**Goal of the exercise**
After finding the line containing "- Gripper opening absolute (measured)" below, please output that line and each following one through the line containing "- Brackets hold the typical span", exactly as written.

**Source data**
+-------+

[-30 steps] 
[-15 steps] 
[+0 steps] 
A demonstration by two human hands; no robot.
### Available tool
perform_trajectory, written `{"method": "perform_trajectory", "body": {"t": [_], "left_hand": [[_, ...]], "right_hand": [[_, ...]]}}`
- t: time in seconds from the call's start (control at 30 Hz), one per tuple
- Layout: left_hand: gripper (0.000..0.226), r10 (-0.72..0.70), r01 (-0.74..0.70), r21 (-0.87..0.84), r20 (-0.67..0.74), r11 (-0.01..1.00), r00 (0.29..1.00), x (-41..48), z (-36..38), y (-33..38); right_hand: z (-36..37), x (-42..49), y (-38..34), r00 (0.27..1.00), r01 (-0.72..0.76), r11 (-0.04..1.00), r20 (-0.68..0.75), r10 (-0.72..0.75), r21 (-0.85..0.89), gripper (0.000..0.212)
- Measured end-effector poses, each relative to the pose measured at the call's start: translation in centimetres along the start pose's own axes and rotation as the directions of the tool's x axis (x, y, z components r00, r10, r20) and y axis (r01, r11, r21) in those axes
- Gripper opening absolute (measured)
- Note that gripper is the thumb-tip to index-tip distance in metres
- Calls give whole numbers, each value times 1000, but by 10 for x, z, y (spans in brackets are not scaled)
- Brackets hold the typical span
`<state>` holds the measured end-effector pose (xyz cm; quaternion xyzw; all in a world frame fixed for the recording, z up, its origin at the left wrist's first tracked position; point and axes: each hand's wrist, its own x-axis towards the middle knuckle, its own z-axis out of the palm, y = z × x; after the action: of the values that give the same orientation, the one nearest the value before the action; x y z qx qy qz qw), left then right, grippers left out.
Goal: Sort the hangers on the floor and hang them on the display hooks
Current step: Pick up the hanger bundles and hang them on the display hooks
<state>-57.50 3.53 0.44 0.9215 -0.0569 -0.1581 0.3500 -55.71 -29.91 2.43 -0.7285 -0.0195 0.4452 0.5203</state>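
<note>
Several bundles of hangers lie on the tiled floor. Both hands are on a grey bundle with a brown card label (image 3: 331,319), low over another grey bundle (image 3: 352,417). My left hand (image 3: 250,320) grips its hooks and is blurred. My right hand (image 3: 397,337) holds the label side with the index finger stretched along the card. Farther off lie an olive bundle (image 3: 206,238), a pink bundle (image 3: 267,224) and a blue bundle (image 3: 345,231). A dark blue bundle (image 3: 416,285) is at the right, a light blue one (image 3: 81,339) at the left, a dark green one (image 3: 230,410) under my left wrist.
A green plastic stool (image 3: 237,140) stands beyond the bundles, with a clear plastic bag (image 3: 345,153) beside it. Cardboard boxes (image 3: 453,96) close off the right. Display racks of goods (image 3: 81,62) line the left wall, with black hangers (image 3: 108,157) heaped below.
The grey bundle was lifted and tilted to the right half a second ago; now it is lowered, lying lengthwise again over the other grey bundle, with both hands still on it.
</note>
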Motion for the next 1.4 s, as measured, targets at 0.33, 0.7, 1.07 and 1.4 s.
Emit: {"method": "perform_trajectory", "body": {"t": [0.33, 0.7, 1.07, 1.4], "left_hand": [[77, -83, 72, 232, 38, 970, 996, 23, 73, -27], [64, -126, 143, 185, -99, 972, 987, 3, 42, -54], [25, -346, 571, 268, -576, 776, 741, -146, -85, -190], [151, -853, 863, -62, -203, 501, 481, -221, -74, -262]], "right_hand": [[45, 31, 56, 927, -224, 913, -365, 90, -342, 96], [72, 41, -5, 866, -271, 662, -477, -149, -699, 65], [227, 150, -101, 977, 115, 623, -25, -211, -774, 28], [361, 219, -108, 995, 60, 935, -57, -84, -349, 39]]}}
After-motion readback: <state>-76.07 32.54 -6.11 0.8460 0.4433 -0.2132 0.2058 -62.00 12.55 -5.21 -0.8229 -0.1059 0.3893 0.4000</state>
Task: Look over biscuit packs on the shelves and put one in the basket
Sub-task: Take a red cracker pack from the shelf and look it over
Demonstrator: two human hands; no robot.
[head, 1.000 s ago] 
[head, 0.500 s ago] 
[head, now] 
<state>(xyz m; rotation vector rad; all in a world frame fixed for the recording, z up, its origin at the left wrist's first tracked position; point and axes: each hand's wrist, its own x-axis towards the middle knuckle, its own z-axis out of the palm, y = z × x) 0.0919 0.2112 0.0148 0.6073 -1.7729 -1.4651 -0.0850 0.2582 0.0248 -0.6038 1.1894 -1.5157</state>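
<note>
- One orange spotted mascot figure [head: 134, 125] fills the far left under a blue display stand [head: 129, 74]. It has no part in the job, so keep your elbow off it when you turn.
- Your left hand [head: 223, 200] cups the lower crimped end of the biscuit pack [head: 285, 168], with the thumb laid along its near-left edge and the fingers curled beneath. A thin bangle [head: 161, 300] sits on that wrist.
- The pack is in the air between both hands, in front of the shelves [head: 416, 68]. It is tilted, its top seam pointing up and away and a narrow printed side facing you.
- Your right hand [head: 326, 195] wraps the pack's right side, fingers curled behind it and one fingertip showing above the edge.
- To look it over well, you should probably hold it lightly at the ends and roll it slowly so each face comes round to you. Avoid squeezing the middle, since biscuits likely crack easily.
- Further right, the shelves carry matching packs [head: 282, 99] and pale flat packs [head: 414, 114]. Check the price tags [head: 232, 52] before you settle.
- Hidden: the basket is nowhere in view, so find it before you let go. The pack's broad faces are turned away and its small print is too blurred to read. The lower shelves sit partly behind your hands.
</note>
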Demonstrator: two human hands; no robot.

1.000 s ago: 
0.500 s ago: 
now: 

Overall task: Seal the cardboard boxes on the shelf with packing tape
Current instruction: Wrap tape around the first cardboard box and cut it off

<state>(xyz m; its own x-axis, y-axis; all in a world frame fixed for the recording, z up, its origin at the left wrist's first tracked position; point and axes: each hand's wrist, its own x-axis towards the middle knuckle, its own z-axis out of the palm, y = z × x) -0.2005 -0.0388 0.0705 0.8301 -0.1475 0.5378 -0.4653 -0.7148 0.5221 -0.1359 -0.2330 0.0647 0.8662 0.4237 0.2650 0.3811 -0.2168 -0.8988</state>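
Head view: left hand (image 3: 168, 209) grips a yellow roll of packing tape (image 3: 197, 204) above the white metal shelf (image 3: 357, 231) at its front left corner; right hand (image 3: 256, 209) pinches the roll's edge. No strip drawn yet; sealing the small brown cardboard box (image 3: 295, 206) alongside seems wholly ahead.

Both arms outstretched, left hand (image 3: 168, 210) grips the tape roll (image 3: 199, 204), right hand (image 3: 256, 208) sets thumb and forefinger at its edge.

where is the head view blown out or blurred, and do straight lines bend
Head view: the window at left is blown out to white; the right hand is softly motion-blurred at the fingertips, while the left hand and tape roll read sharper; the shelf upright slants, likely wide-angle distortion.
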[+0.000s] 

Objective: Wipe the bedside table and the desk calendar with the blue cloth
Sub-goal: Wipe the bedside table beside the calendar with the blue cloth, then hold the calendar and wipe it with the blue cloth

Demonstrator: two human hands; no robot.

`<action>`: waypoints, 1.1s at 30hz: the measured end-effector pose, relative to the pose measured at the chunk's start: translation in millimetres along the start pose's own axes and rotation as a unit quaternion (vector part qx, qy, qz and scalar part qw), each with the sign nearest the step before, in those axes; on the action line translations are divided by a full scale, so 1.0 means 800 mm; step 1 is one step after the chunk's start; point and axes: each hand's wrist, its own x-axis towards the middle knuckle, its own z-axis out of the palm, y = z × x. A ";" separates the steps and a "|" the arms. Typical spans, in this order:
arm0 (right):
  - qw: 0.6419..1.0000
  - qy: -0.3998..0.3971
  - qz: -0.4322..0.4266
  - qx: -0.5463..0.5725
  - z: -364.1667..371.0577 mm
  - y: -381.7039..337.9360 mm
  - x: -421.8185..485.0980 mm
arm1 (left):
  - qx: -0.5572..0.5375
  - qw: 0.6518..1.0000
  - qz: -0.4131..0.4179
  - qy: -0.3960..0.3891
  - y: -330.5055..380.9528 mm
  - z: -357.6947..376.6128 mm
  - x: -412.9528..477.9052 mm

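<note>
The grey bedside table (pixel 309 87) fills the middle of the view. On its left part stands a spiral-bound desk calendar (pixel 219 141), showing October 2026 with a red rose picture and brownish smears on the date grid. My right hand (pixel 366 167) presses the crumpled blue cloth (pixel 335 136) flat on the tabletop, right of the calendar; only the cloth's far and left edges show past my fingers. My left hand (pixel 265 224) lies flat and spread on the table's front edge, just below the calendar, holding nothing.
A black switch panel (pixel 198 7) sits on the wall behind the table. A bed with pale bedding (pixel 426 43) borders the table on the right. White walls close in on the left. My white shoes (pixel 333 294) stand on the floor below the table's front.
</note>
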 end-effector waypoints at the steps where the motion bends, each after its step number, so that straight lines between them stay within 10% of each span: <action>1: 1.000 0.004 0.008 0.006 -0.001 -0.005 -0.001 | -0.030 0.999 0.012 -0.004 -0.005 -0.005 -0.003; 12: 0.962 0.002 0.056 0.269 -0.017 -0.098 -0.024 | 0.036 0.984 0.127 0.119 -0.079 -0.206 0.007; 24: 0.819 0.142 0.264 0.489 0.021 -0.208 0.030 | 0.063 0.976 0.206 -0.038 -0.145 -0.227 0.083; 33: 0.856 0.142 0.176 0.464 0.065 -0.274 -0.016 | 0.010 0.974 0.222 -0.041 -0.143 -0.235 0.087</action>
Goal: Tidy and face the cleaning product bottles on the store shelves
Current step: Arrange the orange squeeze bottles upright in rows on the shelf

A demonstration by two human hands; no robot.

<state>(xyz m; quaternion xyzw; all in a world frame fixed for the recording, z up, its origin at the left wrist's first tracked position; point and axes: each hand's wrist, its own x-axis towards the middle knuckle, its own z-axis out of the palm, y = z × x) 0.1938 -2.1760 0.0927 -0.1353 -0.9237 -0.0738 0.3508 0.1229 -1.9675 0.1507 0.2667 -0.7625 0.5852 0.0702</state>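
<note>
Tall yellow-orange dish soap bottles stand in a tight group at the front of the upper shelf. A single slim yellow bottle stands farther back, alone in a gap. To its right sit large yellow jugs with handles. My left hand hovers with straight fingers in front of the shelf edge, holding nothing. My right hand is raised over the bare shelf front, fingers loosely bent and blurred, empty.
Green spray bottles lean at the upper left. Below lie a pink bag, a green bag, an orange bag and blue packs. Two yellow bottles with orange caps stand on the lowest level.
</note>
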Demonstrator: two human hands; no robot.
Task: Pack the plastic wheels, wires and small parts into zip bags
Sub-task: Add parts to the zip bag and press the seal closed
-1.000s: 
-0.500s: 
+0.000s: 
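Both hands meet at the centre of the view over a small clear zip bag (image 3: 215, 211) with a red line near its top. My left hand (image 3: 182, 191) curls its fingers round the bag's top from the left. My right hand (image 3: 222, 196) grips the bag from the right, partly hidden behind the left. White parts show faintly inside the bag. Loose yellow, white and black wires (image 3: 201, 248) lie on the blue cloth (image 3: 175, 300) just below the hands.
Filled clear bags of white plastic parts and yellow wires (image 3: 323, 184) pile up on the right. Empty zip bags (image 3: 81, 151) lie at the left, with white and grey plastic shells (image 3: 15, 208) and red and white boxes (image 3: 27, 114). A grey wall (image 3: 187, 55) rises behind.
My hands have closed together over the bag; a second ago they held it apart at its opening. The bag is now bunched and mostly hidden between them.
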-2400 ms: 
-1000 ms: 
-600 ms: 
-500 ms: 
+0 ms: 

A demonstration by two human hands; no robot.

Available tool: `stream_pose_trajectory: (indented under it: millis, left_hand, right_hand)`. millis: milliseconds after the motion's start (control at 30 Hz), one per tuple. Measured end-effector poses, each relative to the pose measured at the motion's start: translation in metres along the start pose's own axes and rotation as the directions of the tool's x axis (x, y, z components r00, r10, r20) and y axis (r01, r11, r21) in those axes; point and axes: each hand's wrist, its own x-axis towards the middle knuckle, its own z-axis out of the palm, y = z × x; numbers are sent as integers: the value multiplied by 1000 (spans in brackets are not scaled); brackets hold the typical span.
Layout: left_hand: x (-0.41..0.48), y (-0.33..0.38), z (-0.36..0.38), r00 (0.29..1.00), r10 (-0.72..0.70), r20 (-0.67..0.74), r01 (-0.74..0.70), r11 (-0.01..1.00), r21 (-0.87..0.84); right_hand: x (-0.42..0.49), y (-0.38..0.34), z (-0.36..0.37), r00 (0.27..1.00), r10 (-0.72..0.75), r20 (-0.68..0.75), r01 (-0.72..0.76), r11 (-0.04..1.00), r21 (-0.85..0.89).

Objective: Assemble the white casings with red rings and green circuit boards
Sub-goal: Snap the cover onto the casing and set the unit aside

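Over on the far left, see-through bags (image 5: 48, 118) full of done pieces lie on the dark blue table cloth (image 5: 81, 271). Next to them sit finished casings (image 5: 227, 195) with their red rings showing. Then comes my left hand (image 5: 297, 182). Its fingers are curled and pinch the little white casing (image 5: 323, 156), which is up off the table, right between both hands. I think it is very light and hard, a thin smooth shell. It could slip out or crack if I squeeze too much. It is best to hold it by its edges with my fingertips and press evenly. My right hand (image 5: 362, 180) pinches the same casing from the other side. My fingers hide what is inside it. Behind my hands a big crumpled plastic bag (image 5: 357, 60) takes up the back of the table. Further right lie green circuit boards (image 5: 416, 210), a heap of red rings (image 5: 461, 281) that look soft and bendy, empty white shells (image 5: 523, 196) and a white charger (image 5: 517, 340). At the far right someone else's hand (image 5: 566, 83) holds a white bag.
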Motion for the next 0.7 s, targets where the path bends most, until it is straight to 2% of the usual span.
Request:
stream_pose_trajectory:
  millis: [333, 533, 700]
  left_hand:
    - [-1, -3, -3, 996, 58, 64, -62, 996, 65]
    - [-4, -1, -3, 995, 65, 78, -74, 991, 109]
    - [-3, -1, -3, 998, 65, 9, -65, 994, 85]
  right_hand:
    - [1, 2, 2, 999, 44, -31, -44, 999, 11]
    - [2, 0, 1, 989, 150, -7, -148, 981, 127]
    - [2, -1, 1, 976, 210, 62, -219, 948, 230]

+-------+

**Answer space**
- Gripper opening absolute (measured)
- Note that gripper is the thumb-tip to index-tip distance in metres
- Calls give whole numbers, each value times 1000, but by 10 for x, z, y (spans in brackets are not scaled)
- Brackets hold the typical span

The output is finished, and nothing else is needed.